In the study, patients receiving Teriflunomide 14 mg had a statistically significant reduction in annualized relapse rate and risk of sustained accumulation of disability.
This double-blind, multi-center trial enrolled 1,169 patients and compared once-daily treatment with either 7 mg or 14 mg oral Teriflunomide against placebo. Results from the primary and secondary endpoints for the proposed 14 mg commercial dose include the following:
a) a 36.3% reduction in annualized relapse rate, the primary endpoint of the trial, was observed in patients who received Teriflunomide compared to placebo ( p less than 0.0001 );
b) a 31.5% reduction in the risk of 12-week sustained accumulation of disability, the main secondary endpoint, as measured by the Expanded Disability Status Scale ( EDSS ) was observed with Teriflunomide compared to placebo ( p=0.0442 )
c) a 22.3% reduction in annualized relapse rate was observed in patients treated with Teriflunomide 7 mg compared to placebo ( p=0.02 ); there was no statistically significant difference observed between Teriflunomide 7 mg and placebo for the risk of 12-week sustained accumulation of disability.
Patients who completed the trial were followed for a period between 48 and 173 weeks. The average duration of Teriflunomide exposure in TOWER was 18 months.
Adverse events observed in the trial were consistent with previous clinical trials with Teriflunomide in multiple sclerosis.

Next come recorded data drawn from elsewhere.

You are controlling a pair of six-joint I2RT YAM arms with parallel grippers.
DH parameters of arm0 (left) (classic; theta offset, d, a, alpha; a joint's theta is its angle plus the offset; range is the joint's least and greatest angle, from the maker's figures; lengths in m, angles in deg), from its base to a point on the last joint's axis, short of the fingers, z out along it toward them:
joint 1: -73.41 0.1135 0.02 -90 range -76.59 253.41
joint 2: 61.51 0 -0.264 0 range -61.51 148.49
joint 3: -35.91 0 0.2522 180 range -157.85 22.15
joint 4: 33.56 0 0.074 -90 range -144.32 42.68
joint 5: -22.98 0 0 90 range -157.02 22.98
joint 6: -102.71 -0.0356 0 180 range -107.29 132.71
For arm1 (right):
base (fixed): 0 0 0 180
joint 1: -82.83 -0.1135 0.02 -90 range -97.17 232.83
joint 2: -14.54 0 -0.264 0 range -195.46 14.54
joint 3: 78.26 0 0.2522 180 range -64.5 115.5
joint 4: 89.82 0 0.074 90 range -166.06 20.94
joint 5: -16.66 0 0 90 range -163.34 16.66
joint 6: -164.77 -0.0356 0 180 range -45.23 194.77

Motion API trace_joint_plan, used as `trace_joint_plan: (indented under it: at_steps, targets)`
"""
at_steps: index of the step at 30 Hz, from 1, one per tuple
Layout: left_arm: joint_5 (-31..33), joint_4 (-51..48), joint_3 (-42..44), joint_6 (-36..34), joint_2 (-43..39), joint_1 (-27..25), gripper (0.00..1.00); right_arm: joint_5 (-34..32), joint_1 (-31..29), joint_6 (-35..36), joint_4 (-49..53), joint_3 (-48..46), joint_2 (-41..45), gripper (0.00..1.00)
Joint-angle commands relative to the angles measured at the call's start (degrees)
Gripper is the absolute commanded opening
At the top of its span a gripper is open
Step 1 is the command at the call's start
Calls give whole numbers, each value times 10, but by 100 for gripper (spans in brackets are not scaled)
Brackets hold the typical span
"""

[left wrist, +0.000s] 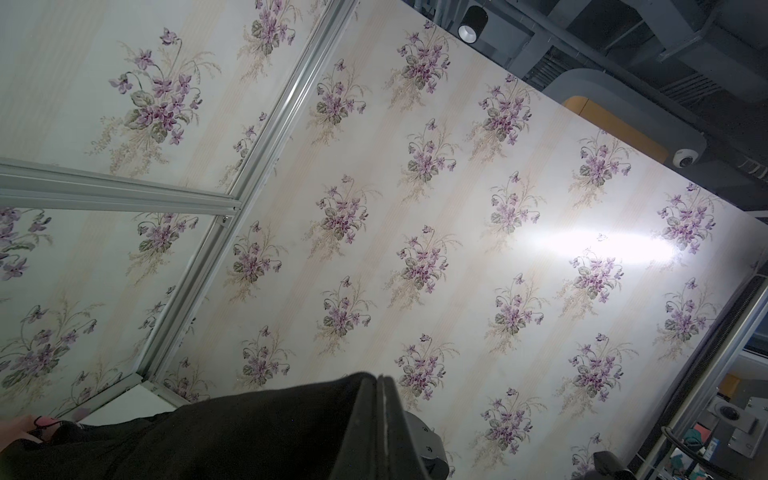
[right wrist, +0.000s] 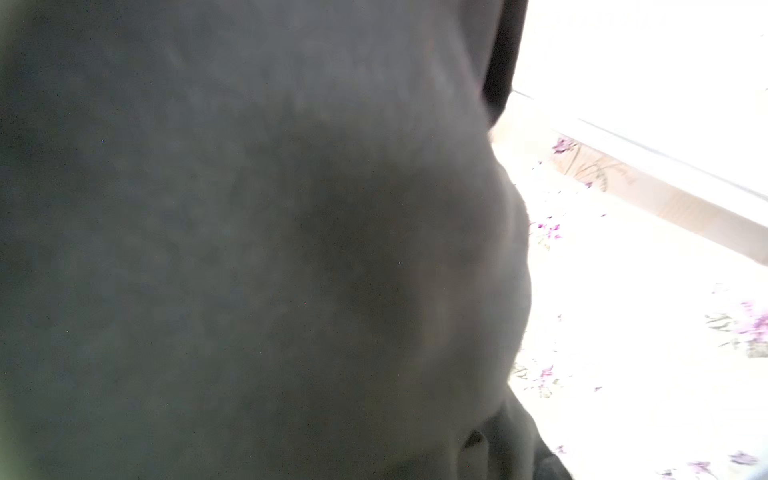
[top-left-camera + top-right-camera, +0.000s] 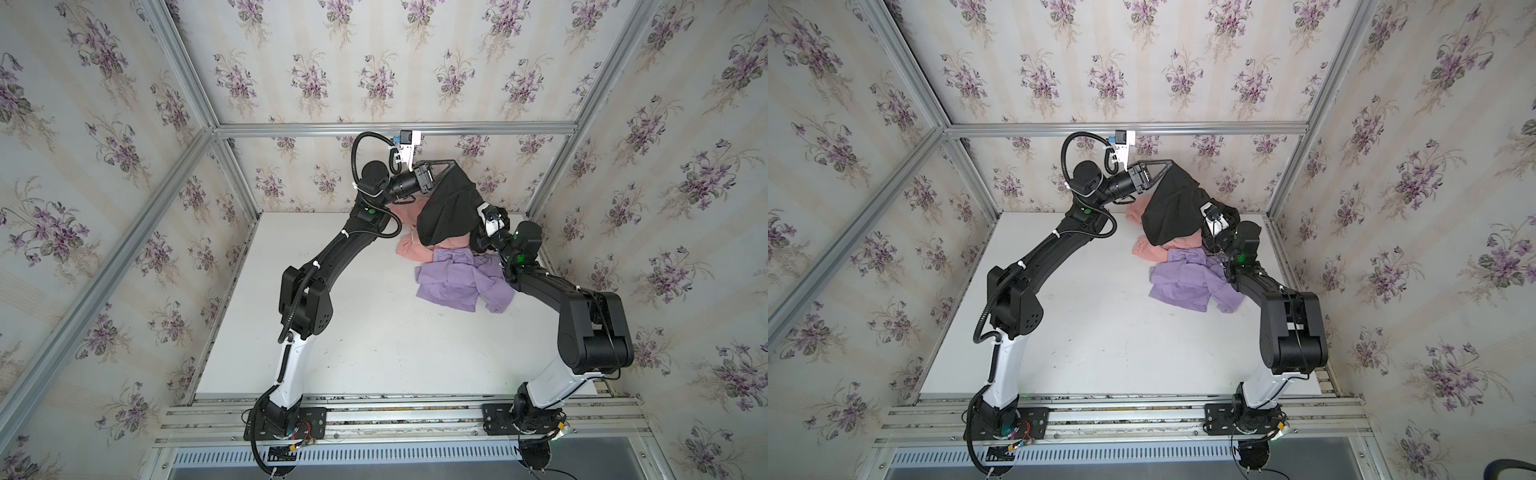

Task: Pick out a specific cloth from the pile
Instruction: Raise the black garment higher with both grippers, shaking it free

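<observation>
Flowery wallpaper all round, white counter [image 3: 353,332] underneath. Left fingers [image 1: 392,419] are clamped on the black cloth [image 3: 446,212], holding it high, I'd guess so it hangs free of the pile [image 3: 440,266]: salmon-pink garment [image 3: 409,251], lilac garment [image 3: 457,286]. Right fingers are closed, buried behind its lower edge. Can't tell if they've got fabric.

White table [image 3: 374,332], pile [image 3: 446,262], lilac garment [image 3: 457,286], pink garment [image 3: 411,251]
</observation>
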Motion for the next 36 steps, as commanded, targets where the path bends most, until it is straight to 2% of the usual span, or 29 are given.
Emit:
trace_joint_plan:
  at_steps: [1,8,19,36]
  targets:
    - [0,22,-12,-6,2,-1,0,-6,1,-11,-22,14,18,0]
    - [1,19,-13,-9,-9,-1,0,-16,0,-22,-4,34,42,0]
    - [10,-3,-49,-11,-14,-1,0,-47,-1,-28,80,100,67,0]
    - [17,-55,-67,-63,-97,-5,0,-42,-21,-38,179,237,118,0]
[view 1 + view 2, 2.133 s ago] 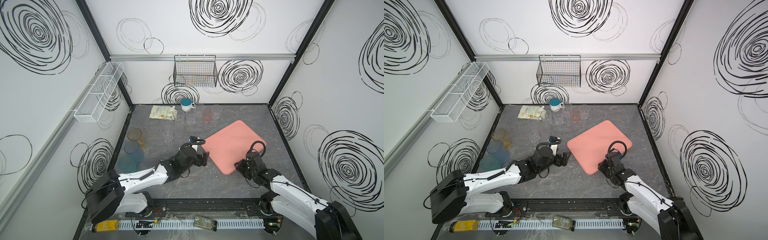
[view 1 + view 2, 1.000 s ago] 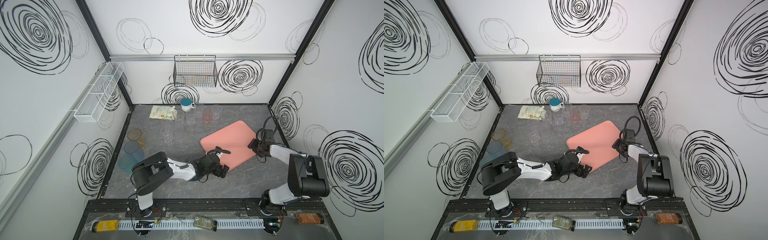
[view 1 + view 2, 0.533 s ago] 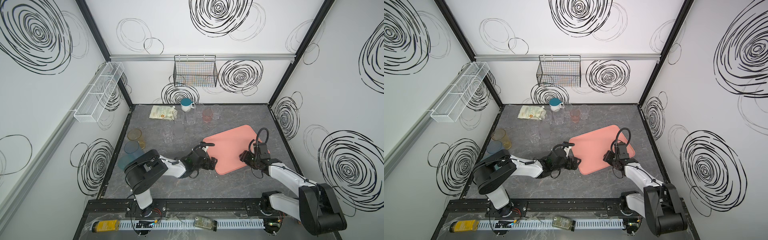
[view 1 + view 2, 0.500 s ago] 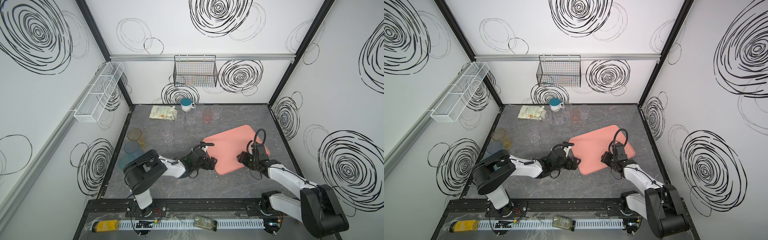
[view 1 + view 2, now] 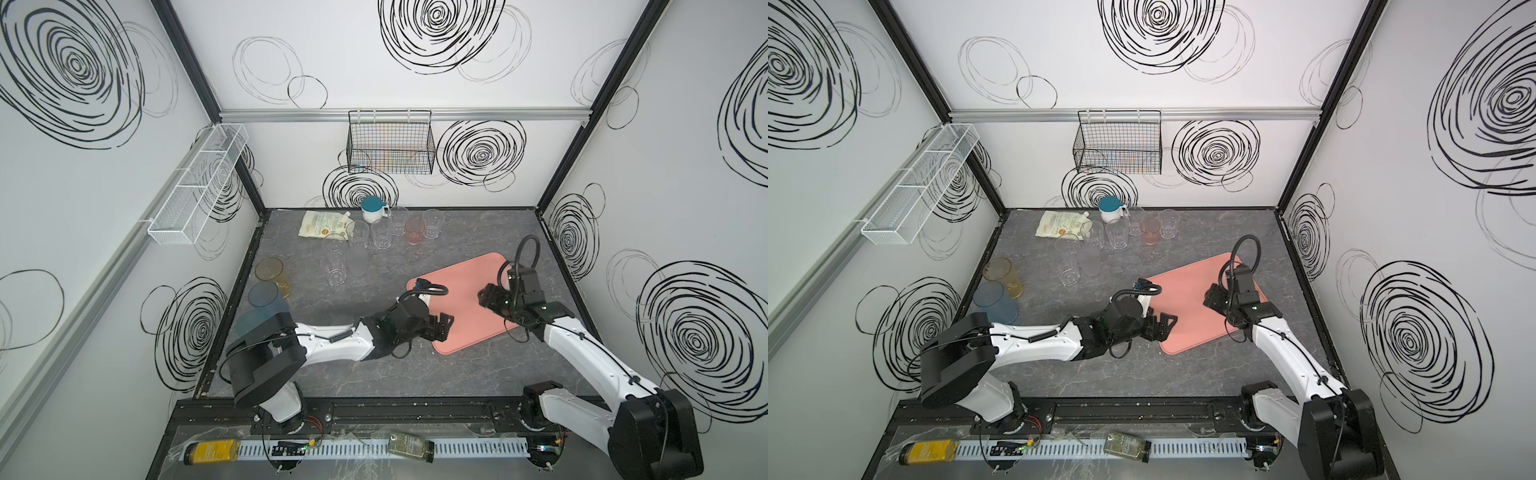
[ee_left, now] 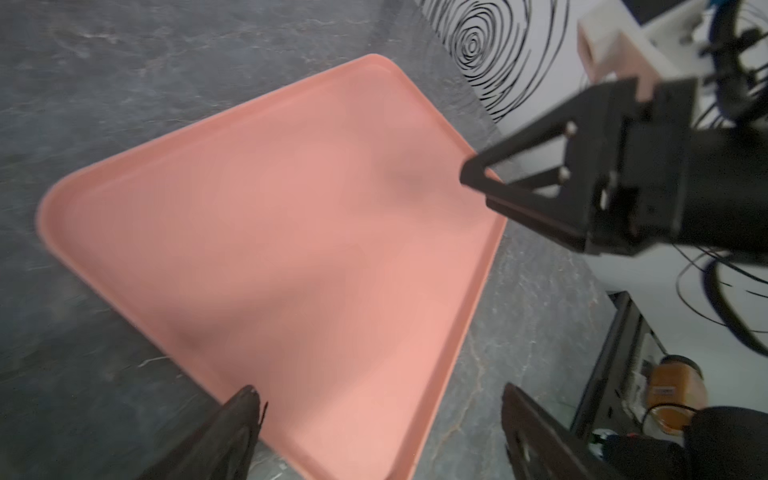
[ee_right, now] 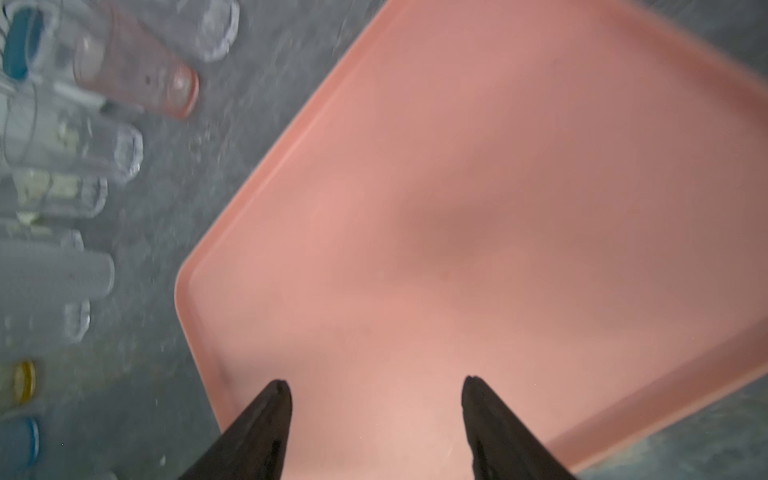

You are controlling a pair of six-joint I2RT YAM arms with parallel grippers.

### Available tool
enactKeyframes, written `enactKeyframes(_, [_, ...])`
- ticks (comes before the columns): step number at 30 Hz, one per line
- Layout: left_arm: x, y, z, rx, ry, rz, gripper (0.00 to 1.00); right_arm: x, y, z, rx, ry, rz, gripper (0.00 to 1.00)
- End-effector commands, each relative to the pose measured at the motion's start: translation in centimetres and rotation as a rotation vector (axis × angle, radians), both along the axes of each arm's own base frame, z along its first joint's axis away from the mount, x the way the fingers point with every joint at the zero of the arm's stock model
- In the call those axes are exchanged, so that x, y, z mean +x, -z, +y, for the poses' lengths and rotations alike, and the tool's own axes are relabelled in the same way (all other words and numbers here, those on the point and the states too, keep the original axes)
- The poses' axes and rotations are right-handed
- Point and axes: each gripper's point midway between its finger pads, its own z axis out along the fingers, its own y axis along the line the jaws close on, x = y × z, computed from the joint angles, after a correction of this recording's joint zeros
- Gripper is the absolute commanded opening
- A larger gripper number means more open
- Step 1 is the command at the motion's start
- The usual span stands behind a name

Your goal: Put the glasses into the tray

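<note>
The flat salmon-pink tray (image 5: 465,291) lies bare on the grey tabletop (image 5: 374,374), the left end effector (image 5: 444,328) at its near corner and the right end effector (image 5: 486,298) over it, both spread apart and empty. The clear and tinted tumbler glasses (image 5: 381,235) stand upright, back-left of both, nearer the left arm.

Bright, even light fills the scene; both wrist views are motion-blurred, with soft shadows on the tray (image 7: 540,124).
</note>
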Motion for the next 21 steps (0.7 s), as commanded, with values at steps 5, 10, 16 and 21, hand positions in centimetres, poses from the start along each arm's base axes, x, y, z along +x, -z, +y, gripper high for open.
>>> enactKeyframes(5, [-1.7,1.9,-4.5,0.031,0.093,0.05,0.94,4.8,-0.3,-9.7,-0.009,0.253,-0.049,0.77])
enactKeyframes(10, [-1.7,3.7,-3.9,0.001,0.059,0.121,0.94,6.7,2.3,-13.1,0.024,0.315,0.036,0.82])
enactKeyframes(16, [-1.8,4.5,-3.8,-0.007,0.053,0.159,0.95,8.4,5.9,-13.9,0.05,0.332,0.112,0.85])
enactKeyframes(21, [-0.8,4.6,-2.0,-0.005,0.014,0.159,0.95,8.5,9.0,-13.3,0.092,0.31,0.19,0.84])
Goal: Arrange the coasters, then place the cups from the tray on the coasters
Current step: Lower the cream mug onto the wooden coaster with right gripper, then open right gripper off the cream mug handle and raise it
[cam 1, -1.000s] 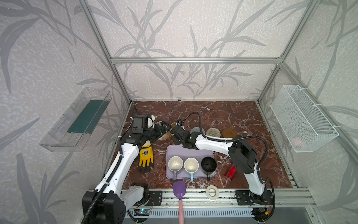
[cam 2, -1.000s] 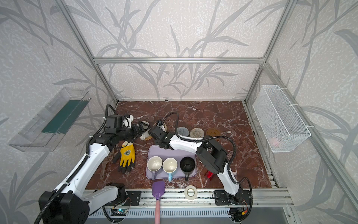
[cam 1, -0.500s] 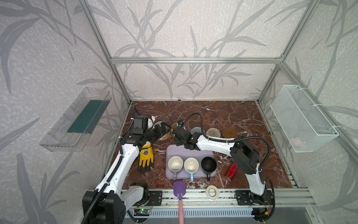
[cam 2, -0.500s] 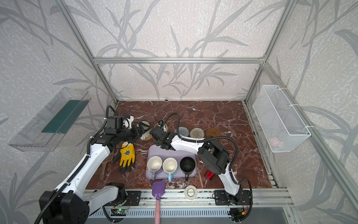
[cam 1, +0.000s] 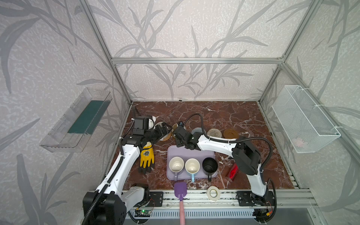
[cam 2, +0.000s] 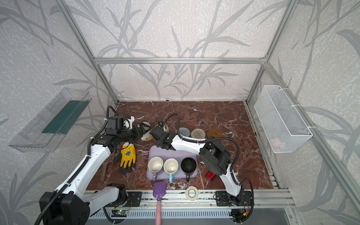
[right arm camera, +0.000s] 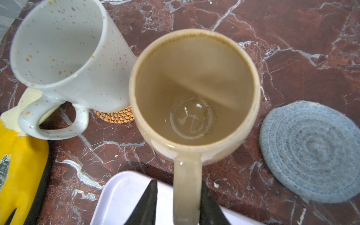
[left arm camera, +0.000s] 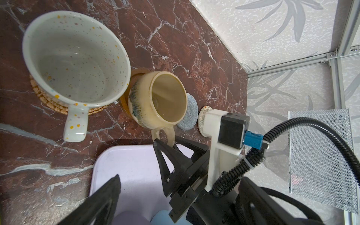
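The right gripper (right arm camera: 178, 187) stood with jaws slightly apart astride the handle of the cream-yellow cup (right arm camera: 194, 87), a gap showing on one side. That cup sat upright on an amber-brown coaster (left arm camera: 123, 105), just off the tray (right arm camera: 124, 194) corner. The white cup (right arm camera: 58, 48) on the orange rattan coaster (right arm camera: 116, 116) crowded one flank, with the left gripper (cam 2: 141, 130) near it, spread wide and empty, and the grey-blue coaster (right arm camera: 311, 152) lay on the other.
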Available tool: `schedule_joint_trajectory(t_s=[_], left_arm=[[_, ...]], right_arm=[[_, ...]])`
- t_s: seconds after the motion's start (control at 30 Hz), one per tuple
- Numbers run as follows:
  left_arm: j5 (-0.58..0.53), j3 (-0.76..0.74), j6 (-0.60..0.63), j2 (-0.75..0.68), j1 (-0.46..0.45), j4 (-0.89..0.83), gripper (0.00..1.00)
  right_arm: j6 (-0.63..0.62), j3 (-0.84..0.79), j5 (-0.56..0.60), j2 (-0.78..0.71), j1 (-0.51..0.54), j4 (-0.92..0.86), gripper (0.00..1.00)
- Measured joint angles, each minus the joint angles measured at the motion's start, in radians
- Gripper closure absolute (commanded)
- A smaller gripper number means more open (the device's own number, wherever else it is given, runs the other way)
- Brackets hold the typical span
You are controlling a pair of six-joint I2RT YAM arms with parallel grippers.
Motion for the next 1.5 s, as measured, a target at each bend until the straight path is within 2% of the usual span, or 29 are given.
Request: schedule_joint_trajectory(t_s=[0.17,0.3,0.4,0.53,0.73,0.83,1.13,1.23,1.33,1.5], left_arm=[[0.001,-0.006,0.000,0.000,0.000,0.008,0.03],[0.001,-0.016,0.000,0.000,0.000,0.011,0.04],[0.002,-0.017,0.000,0.000,0.000,0.014,0.04],[0.002,-0.017,0.000,0.000,0.001,0.015,0.04],[-0.001,-0.017,0.001,0.000,0.001,0.014,0.04],[-0.008,-0.017,0.002,0.000,0.008,0.014,0.04],[-0.010,-0.017,0.011,-0.005,0.010,0.012,0.04],[-0.012,-0.017,0.011,-0.015,0.016,0.011,0.04],[-0.016,-0.017,0.011,-0.031,0.020,0.006,0.04],[-0.016,-0.017,0.010,-0.032,0.022,0.006,0.04]], right_arm=[[-0.008,0.077,0.021,0.015,-0.005,-0.058,0.73],[-0.008,0.097,0.019,0.027,-0.009,-0.091,0.74],[-0.008,0.113,0.008,0.042,-0.010,-0.124,0.72],[-0.005,0.119,-0.003,0.049,-0.010,-0.152,0.65],[-0.003,0.145,-0.008,0.080,-0.016,-0.167,0.66],[0.000,0.187,-0.015,0.115,-0.024,-0.188,0.70],[0.009,0.204,-0.045,0.134,-0.034,-0.204,0.91],[0.009,0.204,-0.045,0.134,-0.034,-0.204,0.93],[0.009,0.206,-0.045,0.134,-0.034,-0.204,1.00],[0.019,0.206,-0.037,0.134,-0.034,-0.204,1.00]])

The most common types of adverse events reported more frequently in the Teriflunomide arms were headache, ALT ( alanine transaminase ) elevations, hair thinning, diarrhea, nausea and neutropenia.
There was one death from a respiratory infection in the placebo arm and three deaths in the Teriflunomide arms from a motor vehicle accident, suicide and sepsis.
Teriflunomide, a once-daily, oral tablet, is an immunomodulator with a unique mechanism of action. Although the mechanism of action for Teriflunomide is not fully understood, research supports that Teriflunomide inhibits the proliferation of stimulated T and B lymphocytes in the periphery thought to be responsible for the damaging inflammatory process in multiple sclerosis, while generally maintaining normal immune function.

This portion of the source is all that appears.